Responding to the lack of information surrounding what questions should be asked when buying a condo, Allstate Canada has pulled together some helpful tips for purchasing condo insurance at You can also find out more information about this poll, including additional findings, at the Allstate Canada Newsroom.

Allstate Canada knows that insurance isn’t the only thing that helps keep condo residents safe and sound. There are amazing condo staff members who have gone above and beyond by providing condo residents a place to turn to get help when they need it, emergency or not. To give thanks to these incredible condo staff members Allstate Canada is launching the GTA Condo Hero Contest to recognize the role a condo concierge, caretaker, security guard or property manager plays in giving condo owners a helping hand in times of trouble.

To nominate a Condo Hero, residents of the Greater Toronto Area should visit between August 12 and September 27 to explain why their condo concierge, caretaker, property manager or security guard deserves to be named the Condo Hero. The winning nominator and Condo Hero will each win $2,500 and have a chance to tell their story.

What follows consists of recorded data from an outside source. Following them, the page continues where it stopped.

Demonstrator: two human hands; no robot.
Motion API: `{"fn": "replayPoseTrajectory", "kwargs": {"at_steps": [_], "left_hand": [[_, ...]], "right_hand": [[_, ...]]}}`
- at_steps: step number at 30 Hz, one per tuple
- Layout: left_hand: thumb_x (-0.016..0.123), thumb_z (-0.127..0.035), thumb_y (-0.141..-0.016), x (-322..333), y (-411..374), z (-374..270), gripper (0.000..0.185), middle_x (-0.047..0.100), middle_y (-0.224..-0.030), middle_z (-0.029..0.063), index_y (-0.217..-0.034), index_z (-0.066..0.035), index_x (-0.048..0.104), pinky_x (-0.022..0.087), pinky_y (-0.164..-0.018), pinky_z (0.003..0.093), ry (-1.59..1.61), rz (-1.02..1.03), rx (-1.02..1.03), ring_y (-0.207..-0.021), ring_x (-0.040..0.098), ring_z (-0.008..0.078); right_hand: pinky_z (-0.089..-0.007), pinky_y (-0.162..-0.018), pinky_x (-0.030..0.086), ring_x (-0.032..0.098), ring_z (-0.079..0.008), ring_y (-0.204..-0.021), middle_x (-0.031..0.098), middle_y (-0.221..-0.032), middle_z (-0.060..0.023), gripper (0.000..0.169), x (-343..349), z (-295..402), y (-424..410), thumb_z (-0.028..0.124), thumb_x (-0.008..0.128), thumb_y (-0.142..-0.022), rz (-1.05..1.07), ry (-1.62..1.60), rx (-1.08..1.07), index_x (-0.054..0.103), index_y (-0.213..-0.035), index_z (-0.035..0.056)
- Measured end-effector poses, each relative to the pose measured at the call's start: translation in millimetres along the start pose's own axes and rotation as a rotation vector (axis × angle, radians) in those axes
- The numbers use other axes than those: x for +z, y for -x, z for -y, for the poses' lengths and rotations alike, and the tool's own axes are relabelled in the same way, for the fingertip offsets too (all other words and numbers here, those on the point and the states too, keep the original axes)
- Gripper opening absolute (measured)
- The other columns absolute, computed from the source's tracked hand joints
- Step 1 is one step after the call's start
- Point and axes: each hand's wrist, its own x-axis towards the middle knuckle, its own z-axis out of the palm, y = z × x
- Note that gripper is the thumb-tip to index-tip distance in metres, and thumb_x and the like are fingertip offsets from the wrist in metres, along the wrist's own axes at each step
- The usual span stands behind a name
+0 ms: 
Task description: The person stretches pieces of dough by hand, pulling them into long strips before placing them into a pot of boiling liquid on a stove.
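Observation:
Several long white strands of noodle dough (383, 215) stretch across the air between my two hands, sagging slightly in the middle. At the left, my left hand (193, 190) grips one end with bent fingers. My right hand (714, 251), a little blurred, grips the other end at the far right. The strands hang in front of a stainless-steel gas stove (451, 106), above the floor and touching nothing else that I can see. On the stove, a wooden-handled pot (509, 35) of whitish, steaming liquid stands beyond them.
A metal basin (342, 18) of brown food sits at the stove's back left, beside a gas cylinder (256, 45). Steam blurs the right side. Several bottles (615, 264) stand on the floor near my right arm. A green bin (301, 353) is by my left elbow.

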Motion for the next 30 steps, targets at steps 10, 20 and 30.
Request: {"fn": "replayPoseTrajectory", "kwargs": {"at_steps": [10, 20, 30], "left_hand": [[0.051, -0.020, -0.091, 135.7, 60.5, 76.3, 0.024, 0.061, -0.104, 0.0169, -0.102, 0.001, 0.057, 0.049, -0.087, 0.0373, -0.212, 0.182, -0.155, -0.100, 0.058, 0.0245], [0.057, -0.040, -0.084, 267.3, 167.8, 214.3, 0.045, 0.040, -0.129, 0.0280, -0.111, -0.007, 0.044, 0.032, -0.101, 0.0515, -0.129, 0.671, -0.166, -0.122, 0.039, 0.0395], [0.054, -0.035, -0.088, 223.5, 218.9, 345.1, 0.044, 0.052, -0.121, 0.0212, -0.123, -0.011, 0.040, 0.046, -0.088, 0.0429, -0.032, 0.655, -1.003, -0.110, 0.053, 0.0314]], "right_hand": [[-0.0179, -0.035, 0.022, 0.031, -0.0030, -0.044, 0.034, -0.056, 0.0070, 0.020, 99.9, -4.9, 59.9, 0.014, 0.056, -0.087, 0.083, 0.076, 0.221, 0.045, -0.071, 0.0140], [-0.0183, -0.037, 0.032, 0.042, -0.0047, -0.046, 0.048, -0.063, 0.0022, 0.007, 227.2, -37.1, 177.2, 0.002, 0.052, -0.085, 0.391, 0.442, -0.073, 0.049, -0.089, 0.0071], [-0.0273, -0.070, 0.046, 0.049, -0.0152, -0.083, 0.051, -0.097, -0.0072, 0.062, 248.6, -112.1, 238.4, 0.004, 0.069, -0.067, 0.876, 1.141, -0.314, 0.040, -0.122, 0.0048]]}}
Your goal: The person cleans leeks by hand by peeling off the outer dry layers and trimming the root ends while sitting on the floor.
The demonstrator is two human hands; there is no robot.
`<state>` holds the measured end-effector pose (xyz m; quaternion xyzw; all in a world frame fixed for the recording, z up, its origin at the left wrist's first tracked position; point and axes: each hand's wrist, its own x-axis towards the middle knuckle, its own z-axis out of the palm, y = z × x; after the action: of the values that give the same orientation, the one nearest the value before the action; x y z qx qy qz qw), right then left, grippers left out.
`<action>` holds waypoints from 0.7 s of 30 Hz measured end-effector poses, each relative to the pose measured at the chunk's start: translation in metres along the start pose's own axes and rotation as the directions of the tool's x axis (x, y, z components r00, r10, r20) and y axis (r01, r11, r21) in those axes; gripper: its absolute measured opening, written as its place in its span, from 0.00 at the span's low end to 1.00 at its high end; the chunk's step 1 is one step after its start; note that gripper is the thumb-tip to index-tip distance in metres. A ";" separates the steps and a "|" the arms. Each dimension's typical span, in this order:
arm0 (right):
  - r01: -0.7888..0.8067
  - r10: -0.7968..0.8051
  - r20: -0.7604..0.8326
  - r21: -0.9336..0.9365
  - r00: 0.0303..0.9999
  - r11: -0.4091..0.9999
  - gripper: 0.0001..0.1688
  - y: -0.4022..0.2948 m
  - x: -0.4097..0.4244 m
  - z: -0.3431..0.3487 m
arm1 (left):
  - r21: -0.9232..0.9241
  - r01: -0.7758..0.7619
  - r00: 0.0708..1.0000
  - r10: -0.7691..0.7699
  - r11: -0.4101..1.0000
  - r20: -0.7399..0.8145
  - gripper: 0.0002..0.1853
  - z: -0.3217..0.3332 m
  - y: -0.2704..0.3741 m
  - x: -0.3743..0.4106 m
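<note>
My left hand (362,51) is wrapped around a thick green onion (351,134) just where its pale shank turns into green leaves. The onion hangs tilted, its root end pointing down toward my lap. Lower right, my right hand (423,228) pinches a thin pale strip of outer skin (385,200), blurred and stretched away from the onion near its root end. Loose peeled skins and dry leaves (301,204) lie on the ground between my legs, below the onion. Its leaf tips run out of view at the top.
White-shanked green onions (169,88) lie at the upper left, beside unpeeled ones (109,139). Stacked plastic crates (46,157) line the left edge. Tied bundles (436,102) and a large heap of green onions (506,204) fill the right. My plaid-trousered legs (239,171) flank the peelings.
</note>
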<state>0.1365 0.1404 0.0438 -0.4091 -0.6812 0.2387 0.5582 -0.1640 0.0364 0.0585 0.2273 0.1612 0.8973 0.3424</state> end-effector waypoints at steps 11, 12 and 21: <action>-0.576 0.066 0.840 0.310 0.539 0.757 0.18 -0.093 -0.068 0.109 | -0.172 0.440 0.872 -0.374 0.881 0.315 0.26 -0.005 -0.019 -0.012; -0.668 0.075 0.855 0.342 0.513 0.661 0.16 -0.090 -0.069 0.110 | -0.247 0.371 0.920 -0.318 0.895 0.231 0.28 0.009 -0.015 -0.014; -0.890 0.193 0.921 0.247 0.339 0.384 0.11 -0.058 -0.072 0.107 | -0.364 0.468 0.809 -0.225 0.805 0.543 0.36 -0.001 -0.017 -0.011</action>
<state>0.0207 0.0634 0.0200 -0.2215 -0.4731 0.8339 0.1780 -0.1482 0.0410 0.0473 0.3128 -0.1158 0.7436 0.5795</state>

About Allstate Insurance Company of Canada

Allstate Insurance Company of Canada is one of the country’s leading producers and distributors of home and auto insurance products, serving Canadians since 1953. The company strives to keep its customers in “Good Hands®” as well as its employees, and has recently been listed on the Best Employers in Canada, Best Employers in the GTA, and Best Employers in Quebec lists. Allstate Canada is committed to making a positive difference in the communities in which it operates and has partnered with organizations such as Mothers Against Drunk Driving (MADD Canada), United Way and Junior Achievement. To learn more about Allstate Canada, visit To find out more about condo insurance and to get a quick and free online quote, visit

About the Allstate Canada Condo Poll
Allstate commissioned Abacus Data ( to conduct an online survey of 518 condo owners and buyers. Using industry best practices, a random sample of panelists was invited to participate in the survey from an online panel of over 300,000 Canadians. The total sample was weighted by age, gender and region to be proportionately representative of the Canadian population of condo owners and buyers. Responses were collected between May 21 – 25, 2013.

Since the online survey was not conducted using what is considered a random probability-based sample, a margin of error cannot be calculated or reported.   The Marketing Research and Intelligence Association prohibits statements about margins of sampling error or population estimates with regard to most online panels. However, the margin of error for a random probability-based sample of 518 respondents would be +/- 4.3%, 19 times out of 20.